— WHAT THIS TASK INVOLVES —
For each record, copy the text exactly and omit any picture it holds.

|---|

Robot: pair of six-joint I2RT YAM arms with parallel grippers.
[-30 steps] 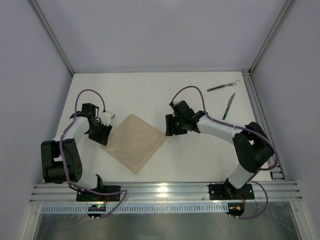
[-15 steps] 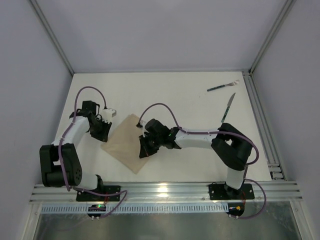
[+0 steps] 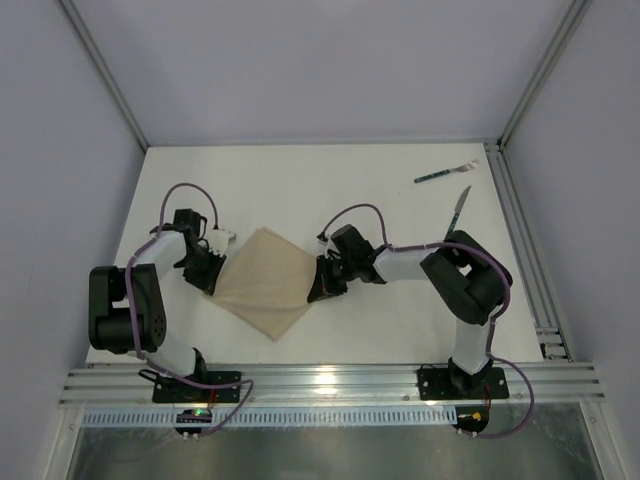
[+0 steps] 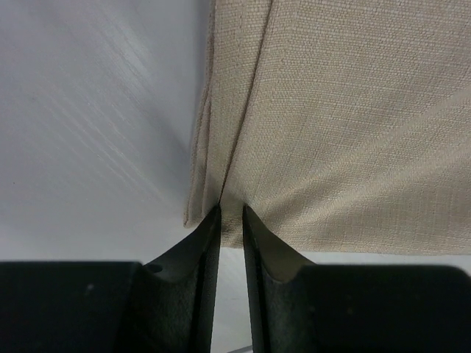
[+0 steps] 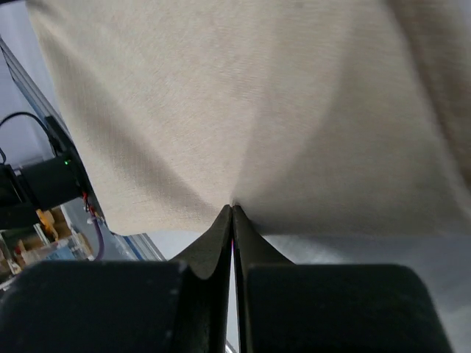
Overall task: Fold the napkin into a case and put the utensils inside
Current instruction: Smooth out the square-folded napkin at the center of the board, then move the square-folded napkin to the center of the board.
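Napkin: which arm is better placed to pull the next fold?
Probably the right gripper: its jaws are shut on the right corner of the napkin, cloth puckering from them. The left gripper sits at the opposite corner, as anchor.

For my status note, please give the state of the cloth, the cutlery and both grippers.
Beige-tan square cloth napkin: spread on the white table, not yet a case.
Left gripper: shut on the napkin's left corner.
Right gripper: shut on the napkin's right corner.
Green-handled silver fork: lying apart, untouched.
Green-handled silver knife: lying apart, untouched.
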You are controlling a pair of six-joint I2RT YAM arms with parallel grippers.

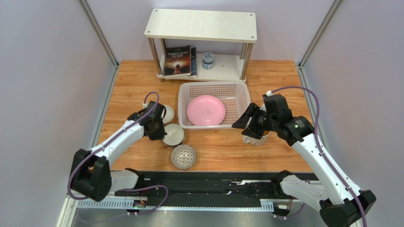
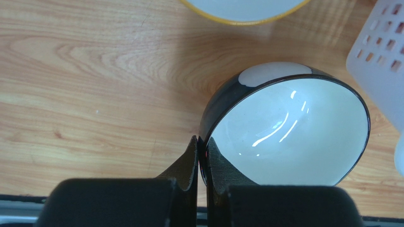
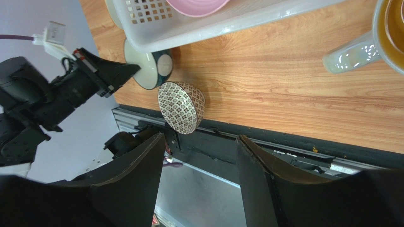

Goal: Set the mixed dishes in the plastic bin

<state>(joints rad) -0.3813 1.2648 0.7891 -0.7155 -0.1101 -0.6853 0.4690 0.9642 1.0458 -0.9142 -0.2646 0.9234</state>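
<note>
Left gripper (image 2: 202, 147): clamped on bowl (image 2: 289, 137) rim.
Right gripper (image 3: 200, 139): held spread, near mug (image 1: 256, 139).
Plate (image 1: 206, 110): laid flat in bin (image 1: 213, 85).

Robot test cell: a lab, not a home. Plain pale walls (image 1: 47, 71) on slim metal posts (image 1: 98, 33) box in a single wooden table (image 1: 137, 80). The left arm (image 1: 116, 142) and right arm (image 1: 317, 151) are bolted to a black rail (image 1: 208, 182) at the near edge, with purple cables (image 1: 294, 87) looping off them. Household items look staged: a small white shelf (image 1: 201, 23) with a book (image 1: 179, 60) and jar (image 1: 207, 60), and a plastic basket (image 1: 237, 97).
</note>
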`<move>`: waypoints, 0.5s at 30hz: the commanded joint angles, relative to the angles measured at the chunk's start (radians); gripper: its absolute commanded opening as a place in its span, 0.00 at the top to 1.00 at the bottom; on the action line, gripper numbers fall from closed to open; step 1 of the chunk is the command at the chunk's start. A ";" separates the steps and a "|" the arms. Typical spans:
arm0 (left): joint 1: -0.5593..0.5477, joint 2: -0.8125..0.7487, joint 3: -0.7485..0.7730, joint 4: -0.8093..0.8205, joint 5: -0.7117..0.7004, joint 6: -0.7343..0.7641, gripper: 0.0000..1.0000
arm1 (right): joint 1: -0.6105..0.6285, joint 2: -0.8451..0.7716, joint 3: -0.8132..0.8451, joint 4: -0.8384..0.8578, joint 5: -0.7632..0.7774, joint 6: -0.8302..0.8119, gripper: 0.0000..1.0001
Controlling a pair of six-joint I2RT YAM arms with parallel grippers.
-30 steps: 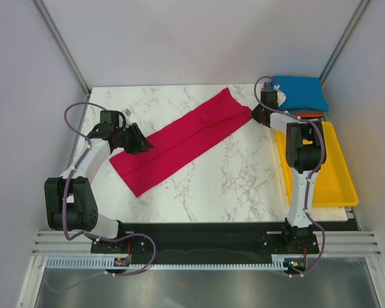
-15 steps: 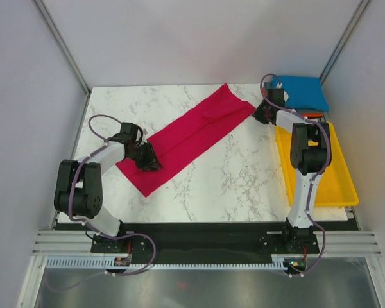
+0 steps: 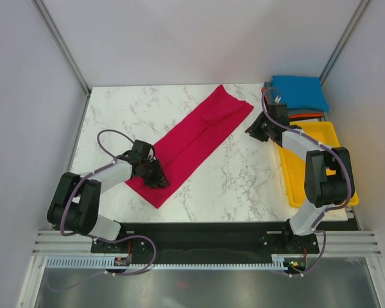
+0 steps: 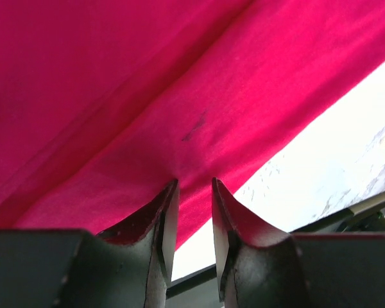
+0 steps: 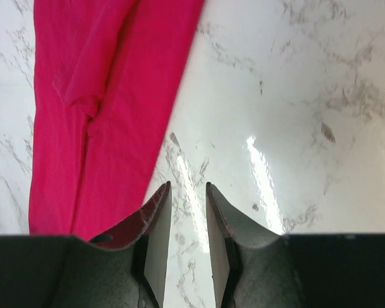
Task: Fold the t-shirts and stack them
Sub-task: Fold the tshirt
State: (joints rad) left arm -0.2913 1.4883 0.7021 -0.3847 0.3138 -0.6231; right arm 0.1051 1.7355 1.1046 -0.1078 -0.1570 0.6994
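The crimson-red t-shirt [image 3: 196, 138] lies on the marble table as a long narrow strip, running diagonally from near left to far right. My left gripper [image 3: 157, 176] sits low over its near-left end. In the left wrist view red cloth [image 4: 147, 83] fills the frame past the left gripper [image 4: 195, 183], whose jaws stand slightly apart with nothing between them. My right gripper [image 3: 253, 128] is open over bare marble just right of the shirt's far end. The right wrist view shows the shirt [image 5: 109, 96] to the left of the right gripper [image 5: 188, 186]. A folded blue t-shirt [image 3: 299, 92] lies at the back right.
A yellow tray [image 3: 337, 186] lies along the right edge, partly under the right arm. An orange edge [image 3: 306, 116] shows below the blue shirt. Bare marble [image 3: 231, 173] lies between the red shirt and the tray. Walls close in on both sides.
The right gripper opened, let go of the shirt's far corner and drew back towards me. The left gripper slid right along the near end, and that end shifted right and looks narrower.
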 commanded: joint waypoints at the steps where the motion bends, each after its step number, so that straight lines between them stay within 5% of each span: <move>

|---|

— WRITTEN REPLY —
Robot: pair of six-joint I2RT YAM arms with parallel grippers.
[-30 steps] 
[-15 steps] 
[+0 steps] 
[+0 steps] 
[+0 steps] 
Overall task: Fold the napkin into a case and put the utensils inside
Current instruction: Smooth out the square-folded napkin at the center of the board, then move the square-folded napkin to the center of the board.
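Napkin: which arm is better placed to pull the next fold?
Probably the right gripper: its jaws are shut on the right corner of the napkin, cloth puckering from them. The left gripper sits at the opposite corner, as anchor.

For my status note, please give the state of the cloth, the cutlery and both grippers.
Beige-tan square cloth napkin: spread on the white table, not yet a case.
Left gripper: shut on the napkin's left corner.
Right gripper: shut on the napkin's right corner.
Green-handled silver fork: lying apart, untouched.
Green-handled silver knife: lying apart, untouched.
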You are controlling a pair of six-joint I2RT YAM arms with parallel grippers.


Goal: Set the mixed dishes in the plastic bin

<state>(joints rad) -0.3813 1.2648 0.7891 -0.7155 -0.1101 -0.6853 0.4690 0.9642 1.0458 -0.9142 -0.2646 0.9234</state>
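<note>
Left gripper (image 2: 202, 147): clamped on bowl (image 2: 289, 137) rim.
Right gripper (image 3: 200, 139): held spread, near mug (image 1: 256, 139).
Plate (image 1: 206, 110): laid flat in bin (image 1: 213, 85).

Robot test cell: a lab, not a home. Plain pale walls (image 1: 47, 71) on slim metal posts (image 1: 98, 33) box in a single wooden table (image 1: 137, 80). The left arm (image 1: 116, 142) and right arm (image 1: 317, 151) are bolted to a black rail (image 1: 208, 182) at the near edge, with purple cables (image 1: 294, 87) looping off them. Household items look staged: a small white shelf (image 1: 201, 23) with a book (image 1: 179, 60) and jar (image 1: 207, 60), and a plastic basket (image 1: 237, 97).
</note>
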`<move>`: waypoints, 0.5s at 30hz: the commanded joint angles, relative to the angles measured at the chunk's start (radians); gripper: its absolute commanded opening as a place in its span, 0.00 at the top to 1.00 at the bottom; on the action line, gripper numbers fall from closed to open; step 1 of the chunk is the command at the chunk's start. A ";" separates the steps and a "|" the arms. Typical spans:
arm0 (left): joint 1: -0.5593..0.5477, joint 2: -0.8125..0.7487, joint 3: -0.7485..0.7730, joint 4: -0.8093..0.8205, joint 5: -0.7117..0.7004, joint 6: -0.7343..0.7641, gripper: 0.0000..1.0000
arm1 (right): joint 1: -0.6105..0.6285, joint 2: -0.8451..0.7716, joint 3: -0.8132..0.8451, joint 4: -0.8384..0.8578, joint 5: -0.7632..0.7774, joint 6: -0.8302..0.8119, gripper: 0.0000..1.0001
Controlling a pair of six-joint I2RT YAM arms with parallel grippers.
-30 steps: 
-15 steps: 
+0 steps: 
+0 steps: 
+0 steps: 
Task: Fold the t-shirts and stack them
Sub-task: Fold the tshirt
State: (joints rad) left arm -0.2913 1.4883 0.7021 -0.3847 0.3138 -0.6231; right arm 0.1051 1.7355 1.1046 -0.1078 -0.1570 0.6994
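The crimson-red t-shirt [image 3: 196, 138] lies on the marble table as a long narrow strip, running diagonally from near left to far right. My left gripper [image 3: 157, 176] sits low over its near-left end. In the left wrist view red cloth [image 4: 147, 83] fills the frame past the left gripper [image 4: 195, 183], whose jaws stand slightly apart with nothing between them. My right gripper [image 3: 253, 128] is open over bare marble just right of the shirt's far end. The right wrist view shows the shirt [image 5: 109, 96] to the left of the right gripper [image 5: 188, 186]. A folded blue t-shirt [image 3: 299, 92] lies at the back right.
A yellow tray [image 3: 337, 186] lies along the right edge, partly under the right arm. An orange edge [image 3: 306, 116] shows below the blue shirt. Bare marble [image 3: 231, 173] lies between the red shirt and the tray. Walls close in on both sides.
The right gripper opened, let go of the shirt's far corner and drew back towards me. The left gripper slid right along the near end, and that end shifted right and looks narrower.
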 commanded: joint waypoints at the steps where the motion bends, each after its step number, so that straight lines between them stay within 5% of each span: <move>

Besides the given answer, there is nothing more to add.